Avukat Sebahat Gençtarih, Özgecan Aslan davasında Yargıtay’ın “toplu taşıma araçlarının kamusal alanlar arasında olmadığı” kararını temyize götüreceklerini söyledi.
Kadınlara yönelik şiddetin her geçen gün arttığı Türkiye’de yargı kararları da fail erkekten yana tutum sergiliyor. Yargı, “iyi hal” ya da “takdir” adıyla erkeklere indirim uyguluyor. Yargı, Özgecan Aslan davasında hiçbir indirime gitmeyerek “ağırlaştırılmış müebbet hapis” cezası verse de fail Fatih Gökçe hakkında verilen “cinsel saldırı” suçundan dolayı 24 yıl hapis cezası verilmesi Yargıtayca bozulmuştu.

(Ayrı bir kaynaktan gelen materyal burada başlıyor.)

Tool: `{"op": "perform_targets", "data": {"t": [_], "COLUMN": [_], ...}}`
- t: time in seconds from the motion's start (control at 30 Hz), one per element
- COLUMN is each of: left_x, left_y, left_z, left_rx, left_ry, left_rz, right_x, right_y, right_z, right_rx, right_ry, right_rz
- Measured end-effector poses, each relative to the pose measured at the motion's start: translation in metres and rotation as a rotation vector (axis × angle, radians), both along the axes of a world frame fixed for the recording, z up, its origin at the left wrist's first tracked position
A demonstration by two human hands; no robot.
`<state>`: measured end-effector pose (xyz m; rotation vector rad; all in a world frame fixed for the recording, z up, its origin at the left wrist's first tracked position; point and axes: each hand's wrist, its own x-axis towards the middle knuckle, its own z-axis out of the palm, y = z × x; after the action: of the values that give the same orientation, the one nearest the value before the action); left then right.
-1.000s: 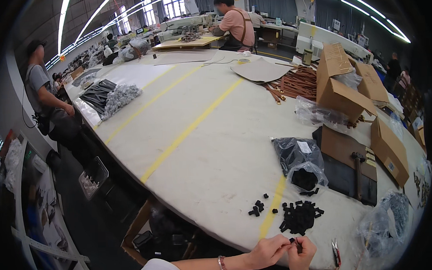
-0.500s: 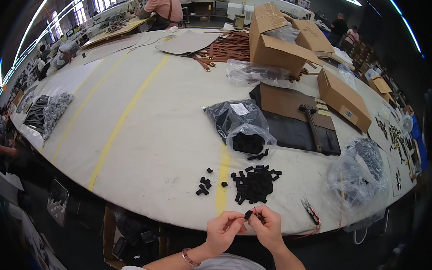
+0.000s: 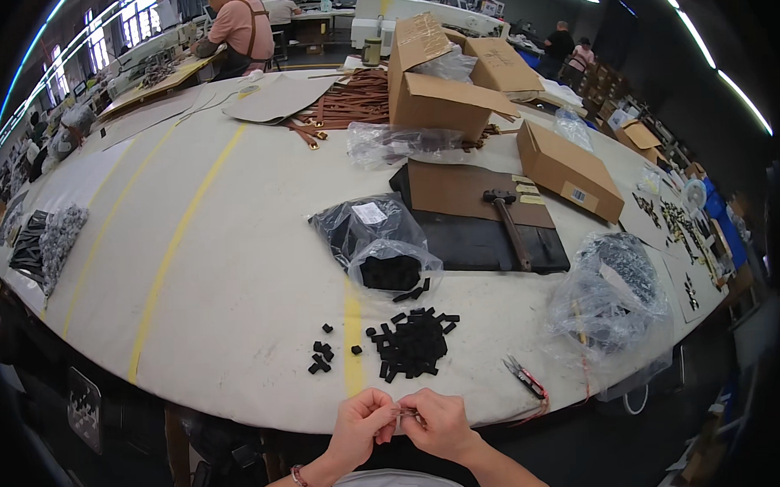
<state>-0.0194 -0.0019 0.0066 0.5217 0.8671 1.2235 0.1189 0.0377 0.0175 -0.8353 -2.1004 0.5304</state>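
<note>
Both my hands meet at the near edge of the table, fingertips pressed close together. The fingers of my left hand (image 3: pixel 363 426) are pinched, and my right hand (image 3: pixel 436 424) is closed with its fingertips touching the left ones. Something thin shows between them, too small to name. Just beyond lies a heap of small black pieces (image 3: pixel 413 347), like short folded strips. A few loose black pieces (image 3: pixel 322 351) sit to its left. Behind the heap, a clear plastic bag (image 3: pixel 370 212) gapes toward me, full of more black pieces. Thread snips (image 3: pixel 525 377) lie right of my hands.
A hammer (image 3: pixel 509 226) rests on a black slab (image 3: pixel 467 249) partly covered by brown board. Crumpled clear bags (image 3: pixel 611 296) lie at the right. Cardboard boxes (image 3: pixel 568 170) and brown leather straps (image 3: pixel 359 99) are farther back. Another person (image 3: pixel 243 34) sits at the far left.
The view has shifted, so the table's contents appear farther left. The black piece that showed between my fingertips is no longer visible. My right hand has turned, its back now more toward me.
</note>
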Motion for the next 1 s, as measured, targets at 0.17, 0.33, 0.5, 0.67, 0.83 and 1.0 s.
{"op": "perform_targets", "data": {"t": [0.17,0.33,0.5,0.67,0.83,1.0], "left_x": [0.004,-0.006,-0.006,0.001,0.005,-0.001], "left_y": [0.001,0.006,0.008,0.002,0.003,0.001], "left_z": [0.007,0.006,0.004,-0.018,0.0,0.004], "left_rx": [0.129,-0.002,-0.094,-0.032,0.026,0.075], "left_ry": [0.407,0.045,0.003,-0.118,-0.045,-0.131], "left_rz": [0.057,-0.047,-0.08,-0.027,-0.005,-0.095], "right_x": [0.001,0.003,0.003,-0.003,0.001,0.008], "right_y": [0.003,0.003,0.004,-0.003,-0.002,0.002], "right_z": [-0.002,0.0,-0.005,-0.005,-0.007,0.007], "right_rx": [-0.072,0.062,0.093,0.022,0.051,-0.81], "right_ry": [0.036,-0.016,-0.032,0.08,0.044,0.4], "right_rz": [-0.031,0.0,-0.001,-0.058,-0.054,0.173]}}
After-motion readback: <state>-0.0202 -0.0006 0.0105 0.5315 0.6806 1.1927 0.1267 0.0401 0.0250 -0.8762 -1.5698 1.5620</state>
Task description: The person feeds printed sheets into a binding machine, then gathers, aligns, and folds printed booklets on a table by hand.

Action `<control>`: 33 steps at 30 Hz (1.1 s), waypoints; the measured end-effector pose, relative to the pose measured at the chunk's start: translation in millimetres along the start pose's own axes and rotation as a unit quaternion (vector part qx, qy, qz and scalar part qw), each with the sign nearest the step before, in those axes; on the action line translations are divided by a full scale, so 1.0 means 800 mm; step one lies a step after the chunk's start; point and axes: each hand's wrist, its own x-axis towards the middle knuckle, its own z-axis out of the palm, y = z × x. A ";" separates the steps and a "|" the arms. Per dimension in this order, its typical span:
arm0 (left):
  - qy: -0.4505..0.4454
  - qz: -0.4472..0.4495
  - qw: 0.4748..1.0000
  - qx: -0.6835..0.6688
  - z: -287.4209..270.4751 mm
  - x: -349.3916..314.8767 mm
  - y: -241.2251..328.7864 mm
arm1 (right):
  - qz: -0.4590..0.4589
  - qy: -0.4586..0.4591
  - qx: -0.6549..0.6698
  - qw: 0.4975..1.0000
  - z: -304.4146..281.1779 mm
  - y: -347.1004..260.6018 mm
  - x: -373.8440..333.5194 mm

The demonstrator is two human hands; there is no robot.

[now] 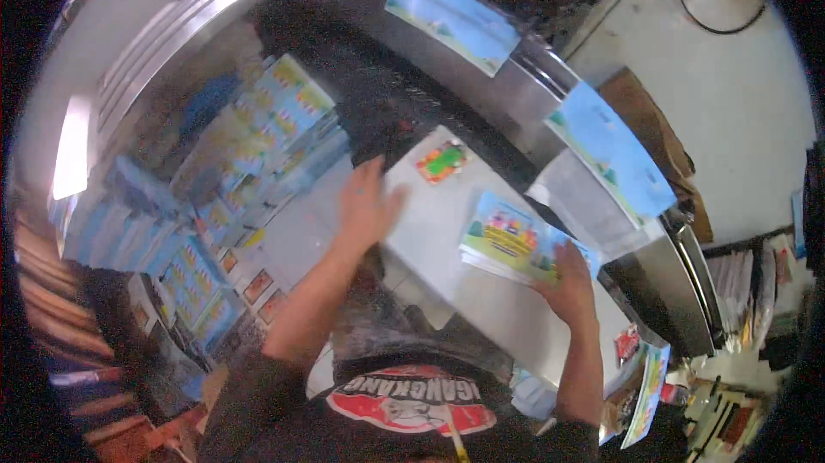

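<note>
My right hand (570,289) lies on the right part of a small stack of printed sheets (509,240), blue with a colourful picture on top. Its fingers stretch over the top sheet; the thumb side is by the stack's near edge. My left hand (369,208) is lifted at the left end of the white table (421,244), slightly blurred. Its fingers point away from me, the thumb stands apart, and nothing shows in it. Between the hands, toward the far corner, a small green and orange packet (442,161) lies on the table.
Tall stacks of blue printed sheets (288,106) stand at the left. Along the far side runs a dark and metal machine (537,106) with blue printed sheets (610,149) hanging on it. A red packet (627,343) lies at the table's right end. Bundled papers (741,295) stand farther right.
</note>
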 end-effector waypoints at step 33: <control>0.025 -0.066 0.997 0.027 -0.003 -0.001 0.005 | 0.034 0.156 0.009 0.987 0.080 0.033 0.076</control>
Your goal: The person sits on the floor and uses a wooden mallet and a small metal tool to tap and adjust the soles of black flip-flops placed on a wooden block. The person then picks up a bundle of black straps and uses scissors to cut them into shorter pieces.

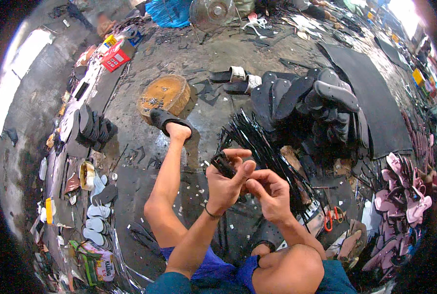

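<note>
My left hand [223,188] is closed around a small bunch of black strips [222,164], its thumb pressed over them. Right beside it, my right hand [272,198] is pinched, thumb against forefinger, close to the left fingertips. What lies in that pinch is too small and dark to make out. Just beyond my hands, a large bundle of long, shiny black strips [260,147] lies fanned out on the floor. A big heap of black shoe soles [297,98] stands behind the bundle.
A round wooden block [164,95] stands by my outstretched foot. Two slippers with white straps [237,74] lie near the soles. Orange-handled scissors [329,220] and pink straps [397,196] are at the right. Grey soles [97,224] line the left. A fan [212,12] stands far ahead.
</note>
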Motion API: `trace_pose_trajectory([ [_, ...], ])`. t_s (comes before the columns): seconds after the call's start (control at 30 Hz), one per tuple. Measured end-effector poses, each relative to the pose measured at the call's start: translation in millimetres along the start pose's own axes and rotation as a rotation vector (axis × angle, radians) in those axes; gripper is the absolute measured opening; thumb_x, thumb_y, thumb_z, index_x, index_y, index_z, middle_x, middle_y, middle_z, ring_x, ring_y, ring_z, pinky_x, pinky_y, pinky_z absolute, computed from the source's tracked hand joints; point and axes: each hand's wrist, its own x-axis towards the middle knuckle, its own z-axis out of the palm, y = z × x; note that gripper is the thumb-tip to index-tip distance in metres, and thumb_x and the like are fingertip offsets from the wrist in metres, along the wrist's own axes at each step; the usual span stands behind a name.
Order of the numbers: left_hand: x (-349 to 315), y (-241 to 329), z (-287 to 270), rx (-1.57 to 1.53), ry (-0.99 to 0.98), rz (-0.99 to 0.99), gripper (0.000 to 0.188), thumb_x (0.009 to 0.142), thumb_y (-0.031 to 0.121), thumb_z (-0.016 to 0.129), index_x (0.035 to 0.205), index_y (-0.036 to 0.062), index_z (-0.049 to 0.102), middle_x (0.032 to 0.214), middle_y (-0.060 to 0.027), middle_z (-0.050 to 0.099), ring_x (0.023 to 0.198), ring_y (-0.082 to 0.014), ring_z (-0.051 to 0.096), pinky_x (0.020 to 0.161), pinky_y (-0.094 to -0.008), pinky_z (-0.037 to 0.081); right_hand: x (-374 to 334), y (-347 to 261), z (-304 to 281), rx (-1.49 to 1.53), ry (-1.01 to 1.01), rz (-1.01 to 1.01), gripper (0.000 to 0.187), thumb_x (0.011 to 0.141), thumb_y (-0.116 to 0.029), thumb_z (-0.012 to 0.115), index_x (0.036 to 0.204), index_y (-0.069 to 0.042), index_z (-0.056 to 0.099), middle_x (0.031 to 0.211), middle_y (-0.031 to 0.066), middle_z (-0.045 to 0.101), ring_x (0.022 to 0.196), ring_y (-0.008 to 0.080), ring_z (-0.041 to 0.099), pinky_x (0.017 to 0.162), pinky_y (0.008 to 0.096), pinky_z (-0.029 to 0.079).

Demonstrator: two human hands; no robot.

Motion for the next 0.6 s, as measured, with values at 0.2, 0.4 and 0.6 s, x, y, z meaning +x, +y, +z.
trace_pose_trajectory([
  [0.2,-7.8,-1.7,1.5,0.055,-0.006,0.009,0.022,0.096,0.024,0.061,0.092,0.0034,0.068,0.076,-0.0001,0.063,0.069,-0.0066,0.055,0.062,-0.0224,0.043,-6.9,0.2,7.6,-0.081,0.058,0.032,0.012,0.09,-0.004,0.067,0.101,0.001,0.065,0.098,0.0071,0.069,0.091,0.0122,0.064,0.081,0.027,0.052],
  [0.4,2.4,4.2,-13.0,0.07,-0.007,-0.057,0.036,0.105,0.028,0.044,0.084,0.0019,0.059,0.069,-0.0012,0.056,0.063,-0.0075,0.053,0.057,-0.0243,0.042,1.5,-30.5,11.6,-0.883,0.106,-0.589,0.021,0.076,-0.009,0.078,0.093,-0.006,0.067,0.101,0.0142,0.062,0.097,0.0298,0.061,0.08,0.0367,0.051],
  [0.6,9.4,-13.8,-9.1,0.046,0.0,0.015,0.01,0.092,0.014,0.061,0.088,0.0057,0.056,0.081,0.0038,0.052,0.073,-0.008,0.046,0.066,-0.0229,0.04,25.7,-58.2,15.9,-0.818,-0.067,-0.604,0.036,0.073,-0.011,0.078,0.108,-0.012,0.069,0.098,0.0114,0.063,0.092,0.029,0.061,0.08,0.038,0.052],
])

Mersin’de 11 Şubat 2015’te cinsel saldırı ardından öldürülen Özgecan Aslan davasında Yargıtay 1. Ceza Dairesi’nin cezaevinde öldürülen Ahmet Suphi Altındöken, babası Necmettin Altındöken ve olayda kendisine yardımcı olan arkadaşı Fatih Gökçe hakkında “öldürme” suçundan verilen “ağırlaştırılmış müebbet hapis” cezaları onandı; ancak Gökçe hakkında “cinsel saldırı” suçundan dolayı 24 yıl hapis cezası verilmesini bozmuştu.
“KARARI TEMYİZ EDECEĞİZ”
Yargıtay’ın bozma ilamı ardından katil zanlılarından Fatih Gökçe, 29 Eylül’de yeniden yargılandı. Gökçe hakkında verilen 24 yıl hapis cezasını “delil yetersizliği” gerekçesiyle bozan Yargıtay, “Maktulenin cesedi üzerinde yapılan otopsi ve inceleme sonuçları ile dosyada mevcut delillere göre sanık Fatih Gökçe’nin savunmasının aksine maktuleye cinsel saldırıda bulunduğuna ilişkin mahkumiyetine yeterli her türlü şüpheden uzak kesin ve inandırıcı delil bulunmadığı anlaşıldı” demişti. 29 Eylül’de hakim karşısına çıkan Gökçe’nin yargılanmasında yerel mahkeme, “nitelikli cinsel saldırı” suçlamasında verilen cezanın yerinde olduğuna karar verirken Yargıtay’ın toplu taşıma araçlarının 102/e maddesince Aslan’ın bindiği aracı kamusal alanda sağladığını kolaylık saymayarak o konuda Yargıtay’ın ilamına uyulması kararını verdi. Böylece, sanık Gökçe’ye 22 yıl 6 ay hapis cezası verdi.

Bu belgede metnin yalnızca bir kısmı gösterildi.